◆ Work to complete ◆
Take the line that contains "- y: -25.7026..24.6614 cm" and each line after it in the material below, and transcribe them exactly, stopping at the end.

◆ Information provided ◆
....

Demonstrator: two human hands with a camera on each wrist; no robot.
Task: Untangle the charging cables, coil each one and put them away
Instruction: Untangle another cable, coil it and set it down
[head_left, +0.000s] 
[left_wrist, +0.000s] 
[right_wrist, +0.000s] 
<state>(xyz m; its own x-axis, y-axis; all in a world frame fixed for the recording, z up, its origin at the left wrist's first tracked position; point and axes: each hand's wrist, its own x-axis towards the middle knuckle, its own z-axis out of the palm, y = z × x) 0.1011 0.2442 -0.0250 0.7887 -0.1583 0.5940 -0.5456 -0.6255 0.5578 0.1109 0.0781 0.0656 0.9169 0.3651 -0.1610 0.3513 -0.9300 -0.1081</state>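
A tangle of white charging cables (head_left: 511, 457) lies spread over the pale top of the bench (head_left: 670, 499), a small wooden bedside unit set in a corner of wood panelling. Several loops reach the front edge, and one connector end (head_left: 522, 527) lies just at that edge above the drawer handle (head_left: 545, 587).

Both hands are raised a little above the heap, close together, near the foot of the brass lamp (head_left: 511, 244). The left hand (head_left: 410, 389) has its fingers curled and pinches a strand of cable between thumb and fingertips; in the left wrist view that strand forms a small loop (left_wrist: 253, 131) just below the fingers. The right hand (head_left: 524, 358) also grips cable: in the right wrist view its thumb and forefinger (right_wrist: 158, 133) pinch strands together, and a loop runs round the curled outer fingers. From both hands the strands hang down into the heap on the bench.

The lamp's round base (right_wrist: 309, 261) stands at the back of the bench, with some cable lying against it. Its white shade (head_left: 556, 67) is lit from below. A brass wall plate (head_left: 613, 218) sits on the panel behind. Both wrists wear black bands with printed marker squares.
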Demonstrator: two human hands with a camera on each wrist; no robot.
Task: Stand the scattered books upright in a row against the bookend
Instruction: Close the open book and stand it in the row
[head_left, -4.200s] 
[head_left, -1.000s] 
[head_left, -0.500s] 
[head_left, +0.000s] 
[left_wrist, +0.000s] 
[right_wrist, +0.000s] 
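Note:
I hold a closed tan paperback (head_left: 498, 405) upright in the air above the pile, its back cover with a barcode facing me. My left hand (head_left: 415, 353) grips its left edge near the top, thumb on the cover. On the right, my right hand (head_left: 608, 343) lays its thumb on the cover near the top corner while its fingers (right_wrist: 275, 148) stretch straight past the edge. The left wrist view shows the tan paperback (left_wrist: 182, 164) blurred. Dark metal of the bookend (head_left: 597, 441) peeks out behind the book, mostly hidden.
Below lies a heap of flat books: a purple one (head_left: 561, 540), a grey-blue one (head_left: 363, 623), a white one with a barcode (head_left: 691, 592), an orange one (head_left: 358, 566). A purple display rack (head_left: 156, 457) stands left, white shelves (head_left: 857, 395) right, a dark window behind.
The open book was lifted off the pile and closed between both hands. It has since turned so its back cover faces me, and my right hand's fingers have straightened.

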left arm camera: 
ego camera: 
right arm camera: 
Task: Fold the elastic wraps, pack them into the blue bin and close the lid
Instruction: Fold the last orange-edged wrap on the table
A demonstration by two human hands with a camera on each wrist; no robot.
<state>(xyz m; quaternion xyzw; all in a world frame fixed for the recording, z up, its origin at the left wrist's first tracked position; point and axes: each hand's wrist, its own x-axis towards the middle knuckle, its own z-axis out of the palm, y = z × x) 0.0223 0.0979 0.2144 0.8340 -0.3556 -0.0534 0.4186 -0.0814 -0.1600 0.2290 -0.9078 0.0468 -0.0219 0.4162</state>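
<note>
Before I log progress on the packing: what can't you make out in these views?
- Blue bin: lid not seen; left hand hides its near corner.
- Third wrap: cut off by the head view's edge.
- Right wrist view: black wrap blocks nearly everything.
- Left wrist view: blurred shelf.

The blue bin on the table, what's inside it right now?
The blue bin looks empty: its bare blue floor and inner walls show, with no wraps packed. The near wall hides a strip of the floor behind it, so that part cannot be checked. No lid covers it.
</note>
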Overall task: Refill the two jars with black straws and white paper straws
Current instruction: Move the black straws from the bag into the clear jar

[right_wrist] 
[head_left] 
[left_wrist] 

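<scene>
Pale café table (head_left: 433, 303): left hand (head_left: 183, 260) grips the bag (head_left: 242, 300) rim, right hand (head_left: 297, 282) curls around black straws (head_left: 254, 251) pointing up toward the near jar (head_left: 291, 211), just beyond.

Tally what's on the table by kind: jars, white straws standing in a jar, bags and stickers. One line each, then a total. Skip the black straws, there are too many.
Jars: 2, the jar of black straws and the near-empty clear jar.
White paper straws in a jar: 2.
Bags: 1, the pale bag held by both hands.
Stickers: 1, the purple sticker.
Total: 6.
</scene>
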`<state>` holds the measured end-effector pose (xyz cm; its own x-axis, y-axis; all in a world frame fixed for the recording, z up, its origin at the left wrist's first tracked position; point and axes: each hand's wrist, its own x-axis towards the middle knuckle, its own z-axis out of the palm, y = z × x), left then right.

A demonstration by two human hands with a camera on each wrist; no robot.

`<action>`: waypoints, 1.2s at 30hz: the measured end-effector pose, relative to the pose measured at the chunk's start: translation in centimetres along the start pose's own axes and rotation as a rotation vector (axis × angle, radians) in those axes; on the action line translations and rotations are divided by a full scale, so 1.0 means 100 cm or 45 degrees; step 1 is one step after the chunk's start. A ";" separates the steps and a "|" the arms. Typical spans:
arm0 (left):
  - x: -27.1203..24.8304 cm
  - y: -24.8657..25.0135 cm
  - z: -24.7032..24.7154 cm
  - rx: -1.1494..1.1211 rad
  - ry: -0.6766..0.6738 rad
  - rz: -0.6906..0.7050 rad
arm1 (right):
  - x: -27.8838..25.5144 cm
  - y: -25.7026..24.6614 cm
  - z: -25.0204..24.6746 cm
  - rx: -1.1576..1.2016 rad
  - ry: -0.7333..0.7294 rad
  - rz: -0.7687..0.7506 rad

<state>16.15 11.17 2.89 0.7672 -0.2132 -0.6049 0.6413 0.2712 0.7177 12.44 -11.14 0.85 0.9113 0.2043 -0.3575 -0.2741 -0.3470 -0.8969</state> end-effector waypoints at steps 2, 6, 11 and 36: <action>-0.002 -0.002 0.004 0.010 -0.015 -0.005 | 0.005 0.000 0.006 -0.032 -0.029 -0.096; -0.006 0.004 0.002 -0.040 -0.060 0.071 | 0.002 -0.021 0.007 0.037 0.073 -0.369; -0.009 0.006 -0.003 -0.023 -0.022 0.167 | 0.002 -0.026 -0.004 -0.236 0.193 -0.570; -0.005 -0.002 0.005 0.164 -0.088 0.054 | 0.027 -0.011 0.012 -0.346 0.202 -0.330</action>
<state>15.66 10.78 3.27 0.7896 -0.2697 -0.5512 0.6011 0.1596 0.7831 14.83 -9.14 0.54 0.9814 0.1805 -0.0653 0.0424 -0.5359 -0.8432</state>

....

◆ Written solution ◆
  - y: -25.7026..24.6614 cm
  - z: -25.0204..24.6746 cm
  - rx: -1.1576..1.2016 rad
  - ry: -0.7333..0.7294 rad
  - rz: -0.7687..0.7506 rad

<state>16.15 11.17 2.89 0.7672 -0.2132 -0.6049 0.6413 0.2712 0.7177 12.44 -11.14 0.85 0.9113 0.2043 -0.3575 -0.2741 -0.3470 -0.8969</state> end-effector waypoints at steps 2, 6, 11 and 36: <action>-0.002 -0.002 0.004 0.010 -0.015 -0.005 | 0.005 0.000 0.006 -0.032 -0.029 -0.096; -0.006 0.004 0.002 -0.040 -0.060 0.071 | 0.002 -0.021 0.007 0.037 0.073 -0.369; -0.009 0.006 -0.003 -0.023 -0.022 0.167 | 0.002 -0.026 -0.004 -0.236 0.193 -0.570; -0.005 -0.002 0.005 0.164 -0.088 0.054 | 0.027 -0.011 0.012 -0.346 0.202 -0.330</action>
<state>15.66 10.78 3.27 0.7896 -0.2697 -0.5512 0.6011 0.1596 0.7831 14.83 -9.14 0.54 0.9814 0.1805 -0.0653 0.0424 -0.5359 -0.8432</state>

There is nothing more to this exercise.